O grupo destacou que as três ações policiais mais letais da história do Estado ocorreram sob o governo de Cláudio Castro — Jacarezinho (2021), Penha (2022) e a atual.
Desde 2007, o Geni/UFF contabiliza 2.905 civis e 31 policiais mortos em 707 operações com mortes na região metropolitana.
Para os pesquisadores, o padrão revela “uma política ineficiente, custosa e marcada pelo descaso com a vida de moradores de favelas”.
Troca de acusações entre governos
O governador Cláudio Castro afirmou que o Rio está “sozinho” no combate ao crime e criticou o governo federal por não oferecer apoio.
disse.
“Infelizmente, não temos auxílio de blindados nem de forças federais.
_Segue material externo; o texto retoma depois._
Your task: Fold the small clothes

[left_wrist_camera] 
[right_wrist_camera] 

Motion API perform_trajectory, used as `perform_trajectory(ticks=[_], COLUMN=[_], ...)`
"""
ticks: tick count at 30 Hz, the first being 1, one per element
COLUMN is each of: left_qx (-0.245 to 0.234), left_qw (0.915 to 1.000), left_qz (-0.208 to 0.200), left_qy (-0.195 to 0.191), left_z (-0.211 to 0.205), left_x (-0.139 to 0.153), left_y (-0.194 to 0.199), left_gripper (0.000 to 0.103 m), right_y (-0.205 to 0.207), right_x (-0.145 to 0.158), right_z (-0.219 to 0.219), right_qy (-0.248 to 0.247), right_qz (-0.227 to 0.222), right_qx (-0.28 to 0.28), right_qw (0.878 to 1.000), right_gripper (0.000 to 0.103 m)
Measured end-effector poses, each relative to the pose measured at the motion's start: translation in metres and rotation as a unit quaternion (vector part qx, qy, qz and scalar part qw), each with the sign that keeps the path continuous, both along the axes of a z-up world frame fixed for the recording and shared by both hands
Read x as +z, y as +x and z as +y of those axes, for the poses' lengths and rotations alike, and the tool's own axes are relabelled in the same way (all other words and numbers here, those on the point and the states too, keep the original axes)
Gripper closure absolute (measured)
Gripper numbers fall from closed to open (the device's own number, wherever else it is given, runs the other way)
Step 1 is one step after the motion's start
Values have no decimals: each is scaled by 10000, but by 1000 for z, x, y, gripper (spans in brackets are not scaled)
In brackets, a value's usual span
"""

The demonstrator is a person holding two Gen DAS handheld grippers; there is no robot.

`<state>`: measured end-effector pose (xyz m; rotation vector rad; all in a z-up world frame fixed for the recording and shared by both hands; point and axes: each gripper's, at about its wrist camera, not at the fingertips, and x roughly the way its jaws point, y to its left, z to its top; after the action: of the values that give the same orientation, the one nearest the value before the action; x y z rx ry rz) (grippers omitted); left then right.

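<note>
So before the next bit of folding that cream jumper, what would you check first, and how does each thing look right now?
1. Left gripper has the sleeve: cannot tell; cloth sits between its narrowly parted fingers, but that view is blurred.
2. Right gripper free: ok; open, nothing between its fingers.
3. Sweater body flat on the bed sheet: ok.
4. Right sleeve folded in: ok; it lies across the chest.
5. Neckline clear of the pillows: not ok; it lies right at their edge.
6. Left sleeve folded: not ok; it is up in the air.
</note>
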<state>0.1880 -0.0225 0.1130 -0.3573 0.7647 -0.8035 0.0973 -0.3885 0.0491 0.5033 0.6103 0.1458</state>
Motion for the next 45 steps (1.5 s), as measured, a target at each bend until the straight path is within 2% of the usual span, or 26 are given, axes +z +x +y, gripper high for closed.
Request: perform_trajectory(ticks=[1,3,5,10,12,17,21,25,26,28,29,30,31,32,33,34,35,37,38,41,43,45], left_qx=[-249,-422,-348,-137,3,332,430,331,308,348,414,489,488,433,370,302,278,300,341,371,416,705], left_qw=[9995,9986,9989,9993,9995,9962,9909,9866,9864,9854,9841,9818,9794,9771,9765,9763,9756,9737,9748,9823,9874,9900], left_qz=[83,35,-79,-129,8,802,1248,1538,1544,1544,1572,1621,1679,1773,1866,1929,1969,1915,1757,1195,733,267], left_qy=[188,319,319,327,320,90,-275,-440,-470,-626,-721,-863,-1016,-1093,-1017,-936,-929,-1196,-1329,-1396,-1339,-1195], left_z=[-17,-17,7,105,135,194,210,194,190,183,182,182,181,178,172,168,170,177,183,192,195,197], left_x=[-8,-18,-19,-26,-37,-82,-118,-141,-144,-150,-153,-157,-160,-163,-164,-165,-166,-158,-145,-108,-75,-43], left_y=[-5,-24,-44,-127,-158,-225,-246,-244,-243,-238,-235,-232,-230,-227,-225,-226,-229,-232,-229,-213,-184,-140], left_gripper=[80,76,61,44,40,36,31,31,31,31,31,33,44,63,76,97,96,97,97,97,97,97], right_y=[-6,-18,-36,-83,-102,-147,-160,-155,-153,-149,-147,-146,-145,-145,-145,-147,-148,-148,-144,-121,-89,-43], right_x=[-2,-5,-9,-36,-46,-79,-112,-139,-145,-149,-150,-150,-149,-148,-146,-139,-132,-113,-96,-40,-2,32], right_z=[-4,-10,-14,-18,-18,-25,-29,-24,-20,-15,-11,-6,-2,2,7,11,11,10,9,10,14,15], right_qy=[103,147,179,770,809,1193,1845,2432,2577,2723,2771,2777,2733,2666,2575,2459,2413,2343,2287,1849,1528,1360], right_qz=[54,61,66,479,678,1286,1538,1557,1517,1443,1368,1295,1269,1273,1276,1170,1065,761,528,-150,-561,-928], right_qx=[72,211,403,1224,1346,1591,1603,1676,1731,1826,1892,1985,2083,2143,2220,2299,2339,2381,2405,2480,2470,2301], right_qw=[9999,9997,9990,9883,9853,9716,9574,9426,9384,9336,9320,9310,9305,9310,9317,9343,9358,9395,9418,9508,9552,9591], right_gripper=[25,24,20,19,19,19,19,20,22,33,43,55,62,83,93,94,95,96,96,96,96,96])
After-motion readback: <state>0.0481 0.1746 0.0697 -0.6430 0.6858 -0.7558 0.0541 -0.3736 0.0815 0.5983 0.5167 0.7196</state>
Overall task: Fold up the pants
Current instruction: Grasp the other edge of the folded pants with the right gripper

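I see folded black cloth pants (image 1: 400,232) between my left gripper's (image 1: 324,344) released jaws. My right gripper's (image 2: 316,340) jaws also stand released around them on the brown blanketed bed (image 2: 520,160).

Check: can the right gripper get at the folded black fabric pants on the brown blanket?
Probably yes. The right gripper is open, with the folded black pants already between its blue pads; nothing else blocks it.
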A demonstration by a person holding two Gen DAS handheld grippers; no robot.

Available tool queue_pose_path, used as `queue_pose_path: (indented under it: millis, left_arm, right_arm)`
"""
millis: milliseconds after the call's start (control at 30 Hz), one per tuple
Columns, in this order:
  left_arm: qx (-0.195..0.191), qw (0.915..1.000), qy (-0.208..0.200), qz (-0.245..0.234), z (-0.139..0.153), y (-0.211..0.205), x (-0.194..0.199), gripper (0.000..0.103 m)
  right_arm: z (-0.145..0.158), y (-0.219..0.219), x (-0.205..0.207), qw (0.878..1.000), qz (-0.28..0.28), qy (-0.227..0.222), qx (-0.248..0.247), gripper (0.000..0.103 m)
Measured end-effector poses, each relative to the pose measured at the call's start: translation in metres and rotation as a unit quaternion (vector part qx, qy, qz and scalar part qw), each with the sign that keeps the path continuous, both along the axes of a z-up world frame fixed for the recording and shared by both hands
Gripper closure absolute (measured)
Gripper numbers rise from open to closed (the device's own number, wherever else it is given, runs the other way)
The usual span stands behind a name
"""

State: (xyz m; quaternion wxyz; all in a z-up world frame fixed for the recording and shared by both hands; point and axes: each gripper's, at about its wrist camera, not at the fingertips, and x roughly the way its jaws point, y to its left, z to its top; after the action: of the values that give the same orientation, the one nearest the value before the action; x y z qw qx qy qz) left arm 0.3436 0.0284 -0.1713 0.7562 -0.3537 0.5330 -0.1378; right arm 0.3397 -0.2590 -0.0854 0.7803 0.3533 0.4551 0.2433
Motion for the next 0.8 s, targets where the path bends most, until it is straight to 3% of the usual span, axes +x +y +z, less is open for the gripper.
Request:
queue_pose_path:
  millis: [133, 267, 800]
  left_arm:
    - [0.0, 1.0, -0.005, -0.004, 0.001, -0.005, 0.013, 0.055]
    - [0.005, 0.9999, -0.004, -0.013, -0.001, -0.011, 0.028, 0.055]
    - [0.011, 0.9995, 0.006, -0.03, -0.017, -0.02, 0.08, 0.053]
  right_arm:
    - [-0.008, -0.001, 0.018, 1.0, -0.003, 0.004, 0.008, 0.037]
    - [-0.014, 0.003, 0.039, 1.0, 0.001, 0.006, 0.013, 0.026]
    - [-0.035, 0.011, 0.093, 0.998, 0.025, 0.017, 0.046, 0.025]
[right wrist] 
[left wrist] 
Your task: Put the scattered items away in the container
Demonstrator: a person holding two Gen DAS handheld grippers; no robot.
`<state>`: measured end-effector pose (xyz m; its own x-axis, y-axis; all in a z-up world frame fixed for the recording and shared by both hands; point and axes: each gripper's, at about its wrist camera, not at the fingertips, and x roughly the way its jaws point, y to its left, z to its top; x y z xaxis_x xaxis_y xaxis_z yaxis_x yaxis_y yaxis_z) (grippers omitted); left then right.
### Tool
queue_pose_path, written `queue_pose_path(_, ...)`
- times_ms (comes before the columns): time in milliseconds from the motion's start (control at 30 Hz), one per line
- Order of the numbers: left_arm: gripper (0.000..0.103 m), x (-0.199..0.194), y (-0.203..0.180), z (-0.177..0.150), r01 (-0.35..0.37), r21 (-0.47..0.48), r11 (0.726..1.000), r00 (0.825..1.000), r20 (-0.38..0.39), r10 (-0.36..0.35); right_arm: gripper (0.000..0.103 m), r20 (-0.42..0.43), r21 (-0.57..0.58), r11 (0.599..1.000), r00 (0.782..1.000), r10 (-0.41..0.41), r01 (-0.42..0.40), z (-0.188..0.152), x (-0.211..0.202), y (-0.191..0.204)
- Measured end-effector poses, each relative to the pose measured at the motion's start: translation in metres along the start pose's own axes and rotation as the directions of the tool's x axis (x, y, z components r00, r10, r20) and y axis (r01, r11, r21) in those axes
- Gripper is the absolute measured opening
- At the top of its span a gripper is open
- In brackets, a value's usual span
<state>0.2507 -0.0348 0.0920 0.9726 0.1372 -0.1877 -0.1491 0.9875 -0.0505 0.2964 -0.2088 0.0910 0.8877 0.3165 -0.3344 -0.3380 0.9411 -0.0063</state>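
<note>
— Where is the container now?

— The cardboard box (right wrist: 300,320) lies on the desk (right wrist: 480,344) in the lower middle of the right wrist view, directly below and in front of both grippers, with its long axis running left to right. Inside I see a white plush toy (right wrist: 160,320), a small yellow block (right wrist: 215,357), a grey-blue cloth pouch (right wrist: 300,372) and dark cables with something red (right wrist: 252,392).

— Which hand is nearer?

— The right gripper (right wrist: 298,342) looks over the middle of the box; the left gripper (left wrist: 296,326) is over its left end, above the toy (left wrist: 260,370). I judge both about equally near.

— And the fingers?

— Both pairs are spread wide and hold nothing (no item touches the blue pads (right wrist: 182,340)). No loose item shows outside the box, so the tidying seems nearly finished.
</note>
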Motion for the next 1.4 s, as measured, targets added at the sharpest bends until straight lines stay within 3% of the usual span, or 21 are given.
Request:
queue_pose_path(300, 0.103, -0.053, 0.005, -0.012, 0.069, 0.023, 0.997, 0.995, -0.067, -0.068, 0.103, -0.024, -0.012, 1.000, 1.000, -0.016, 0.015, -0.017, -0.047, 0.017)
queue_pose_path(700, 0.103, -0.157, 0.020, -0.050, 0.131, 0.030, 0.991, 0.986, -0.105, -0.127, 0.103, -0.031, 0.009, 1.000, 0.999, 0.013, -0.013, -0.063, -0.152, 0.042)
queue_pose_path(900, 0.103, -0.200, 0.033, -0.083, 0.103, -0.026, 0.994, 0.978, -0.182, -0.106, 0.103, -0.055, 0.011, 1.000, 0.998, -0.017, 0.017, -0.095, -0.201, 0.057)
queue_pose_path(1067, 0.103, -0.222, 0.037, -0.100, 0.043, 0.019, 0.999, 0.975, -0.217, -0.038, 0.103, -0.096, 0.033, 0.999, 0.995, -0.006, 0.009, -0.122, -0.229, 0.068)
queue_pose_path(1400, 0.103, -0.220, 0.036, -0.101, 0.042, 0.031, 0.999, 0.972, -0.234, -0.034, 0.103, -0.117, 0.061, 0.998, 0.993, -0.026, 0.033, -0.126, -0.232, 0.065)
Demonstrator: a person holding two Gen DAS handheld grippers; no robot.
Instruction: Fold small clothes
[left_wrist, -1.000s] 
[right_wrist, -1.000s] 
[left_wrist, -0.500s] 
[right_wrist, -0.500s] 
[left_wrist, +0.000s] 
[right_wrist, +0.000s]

O Rio de Janeiro está completamente sozinho”.
Já o ministro da Justiça, Ricardo Lewandowski, negou ter recebido qualquer pedido de ajuda do Estado.
“Não houve solicitação formal. Nenhum pedido foi negado. O governo federal tem fornecido equipamentos e transferido líderes de facções para presídios federais”.
afirmou.
Lewandowski classificou a operação como “cruenta” e defendeu que o combate ao crime seja feito com “planejamento, inteligência e coordenação”.
Críticas da sociedade civil
Para Isabelly Damasceno, coordenadora da ONG Movimentos, a ação foi “uma política de extermínio, não de segurança”.
“Não podemos naturalizar uma operação que mata mais de 60 pessoas. Isso não é inteligência policial, é tragédia”.
afirmou.
Ela destacou os impactos na vida de moradores das comunidades, que “acordaram sob tiroteio, sem poder trabalhar ou estudar”.
Comando Vermelho: origem e expansão
O Comando Vermelho (CV) surgiu no presídio Cândido Mendes, na Ilha Grande, nos anos 1970, formado por presos comuns e políticos.
Inicialmente, pregava “Paz, Justiça e Liberdade”, mas se transformou em uma organização criminosa voltada ao tráfico de drogas.
Hoje, o CV é considerado a maior facção do Rio de Janeiro e uma das principais do país, com ramificações em todos os estados brasileiros.
Reportagem de O Globo mostrou que o grupo expandiu seu domínio sobre 89 localidades em 23 km² — três vezes o tamanho de Copacabana — e passou a atuar também em serviços ilegais como internet, transporte e gás, antes controlados por milícias.